Categorizing transactions automatically on import

174 views
Skip to first unread message

Martin Michlmayr

unread,
Apr 8, 2020, 10:15:31 PM4/8/20
to bean...@googlegroups.com
The "Importing External Data in Beancount" document says:

"Beancount does not currently provide a mechanism to automatically
categorize transactions. You can build this into your importer code. I
want to provide a hook for the user to register a completion function
that could run across all the importers where you could hook that code
in."

I have several importer scripts now that work as as well as
beancount's OFX import, but I'd like to assign account names, payees,
narrations and meta-data automatically.

At the moment I pipe the output of bean-extract to a Perl file to
add the data, but there must be a better way.

What would be an elegant way to wrap the importers into code that
can run over the entries and improve the transactions?

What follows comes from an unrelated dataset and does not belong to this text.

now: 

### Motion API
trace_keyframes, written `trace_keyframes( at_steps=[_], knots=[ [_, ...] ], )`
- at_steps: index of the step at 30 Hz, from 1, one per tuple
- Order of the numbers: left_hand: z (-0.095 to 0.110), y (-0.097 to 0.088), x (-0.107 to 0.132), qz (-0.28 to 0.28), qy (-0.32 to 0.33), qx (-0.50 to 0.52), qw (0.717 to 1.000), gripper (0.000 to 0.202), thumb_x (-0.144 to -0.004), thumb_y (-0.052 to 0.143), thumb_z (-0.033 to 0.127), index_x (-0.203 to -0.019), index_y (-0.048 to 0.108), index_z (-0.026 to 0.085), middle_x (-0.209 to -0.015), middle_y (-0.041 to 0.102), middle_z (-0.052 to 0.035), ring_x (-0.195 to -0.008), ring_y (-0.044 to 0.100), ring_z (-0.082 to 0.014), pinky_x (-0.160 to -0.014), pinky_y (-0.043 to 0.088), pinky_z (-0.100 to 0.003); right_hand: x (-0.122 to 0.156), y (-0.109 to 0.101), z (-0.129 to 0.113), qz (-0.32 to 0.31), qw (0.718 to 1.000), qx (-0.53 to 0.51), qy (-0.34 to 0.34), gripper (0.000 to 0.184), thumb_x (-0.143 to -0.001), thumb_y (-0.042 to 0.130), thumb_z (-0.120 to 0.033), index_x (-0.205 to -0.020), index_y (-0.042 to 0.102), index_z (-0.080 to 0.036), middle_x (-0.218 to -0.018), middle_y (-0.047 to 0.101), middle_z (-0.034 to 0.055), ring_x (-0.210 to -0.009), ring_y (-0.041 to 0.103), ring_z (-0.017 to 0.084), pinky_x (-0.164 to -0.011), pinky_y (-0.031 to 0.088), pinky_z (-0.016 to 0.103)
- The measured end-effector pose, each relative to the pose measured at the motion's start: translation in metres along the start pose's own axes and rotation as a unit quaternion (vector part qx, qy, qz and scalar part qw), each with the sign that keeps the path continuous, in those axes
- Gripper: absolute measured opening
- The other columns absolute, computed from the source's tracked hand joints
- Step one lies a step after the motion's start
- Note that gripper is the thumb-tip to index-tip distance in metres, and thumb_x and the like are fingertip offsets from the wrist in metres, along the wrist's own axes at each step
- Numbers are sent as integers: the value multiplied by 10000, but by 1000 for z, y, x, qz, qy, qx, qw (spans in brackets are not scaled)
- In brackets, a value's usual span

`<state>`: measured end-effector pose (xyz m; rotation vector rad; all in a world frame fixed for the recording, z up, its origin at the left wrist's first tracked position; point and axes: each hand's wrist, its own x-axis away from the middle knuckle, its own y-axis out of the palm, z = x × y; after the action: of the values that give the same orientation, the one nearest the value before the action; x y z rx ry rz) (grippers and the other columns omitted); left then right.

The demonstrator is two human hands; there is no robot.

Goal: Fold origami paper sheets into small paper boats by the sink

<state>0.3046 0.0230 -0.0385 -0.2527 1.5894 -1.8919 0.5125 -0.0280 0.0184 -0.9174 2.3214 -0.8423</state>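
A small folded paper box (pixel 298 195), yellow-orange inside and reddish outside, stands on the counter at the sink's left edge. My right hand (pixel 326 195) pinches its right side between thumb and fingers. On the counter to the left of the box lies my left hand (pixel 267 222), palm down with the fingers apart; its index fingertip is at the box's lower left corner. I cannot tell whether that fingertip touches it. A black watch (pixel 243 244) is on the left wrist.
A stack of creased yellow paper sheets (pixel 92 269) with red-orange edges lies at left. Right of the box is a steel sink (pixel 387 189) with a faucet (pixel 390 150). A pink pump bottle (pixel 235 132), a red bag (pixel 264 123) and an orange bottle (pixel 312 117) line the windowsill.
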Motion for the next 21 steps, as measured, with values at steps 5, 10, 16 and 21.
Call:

I looked at some importers on GitHub and I haven't seen anything.
I believe smart_importer does something like that, but I couldn't
figure out how it works or how I could do the same (without
smart_importer). (My Python isn't fantastic.)

--
Martin Michlmayr
https://www.cyrius.com/

Patrick Ruckstuhl

unread,
Apr 9, 2020, 1:47:05 AM4/9/20
to bean...@googlegroups.com, Martin Michlmayr
Hi Martin,

Smart importer works by learning from your existing transactions. You configure it as an wrapper around your importers.

The workflow I'm using is to run my importers through fava. That way I see the new trx and can adjust them if needed and afterwards they are placed in the right location in the right file based on favas config.

If you want to do it just from the cmd line you need to run bean-extract with the option to pass your existing beancount file so smart importer can use it to train its model.

Regards,
Patrick

Martin Michlmayr

unread,
Apr 9, 2020, 1:51:37 AM4/9/20
to Patrick Ruckstuhl, bean...@googlegroups.com
* Patrick Ruckstuhl <pat...@ch.tario.org> [2020-04-09 07:46]:
> Smart importer works by learning from your existing transactions. You configure it as an wrapper around your importers.

Sorry if my question wasn't clear. Basically I'm asking how I can
wrap my own tagging mechanism around importers. I haven't found
any examples (apart from smart_importer, but I can't figure out
how they do it).

Maybe I should just use smart_importer, but for now I'm leaning
towards a simple match approach.

Stefano Zacchiroli

unread,
Apr 9, 2020, 5:13:11 AM4/9/20
to bean...@googlegroups.com
On Thu, Apr 09, 2020 at 10:15:23AM +0800, Martin Michlmayr wrote:
> The "Importing External Data in Beancount" document says:
>
> "Beancount does not currently provide a mechanism to automatically
> categorize transactions. You can build this into your importer code. I
> want to provide a hook for the user to register a completion function
> that could run across all the importers where you could hook that code
> in."
[...]
> What would be an elegant way to wrap the importers into code that
> can run over the entries and improve the transactions?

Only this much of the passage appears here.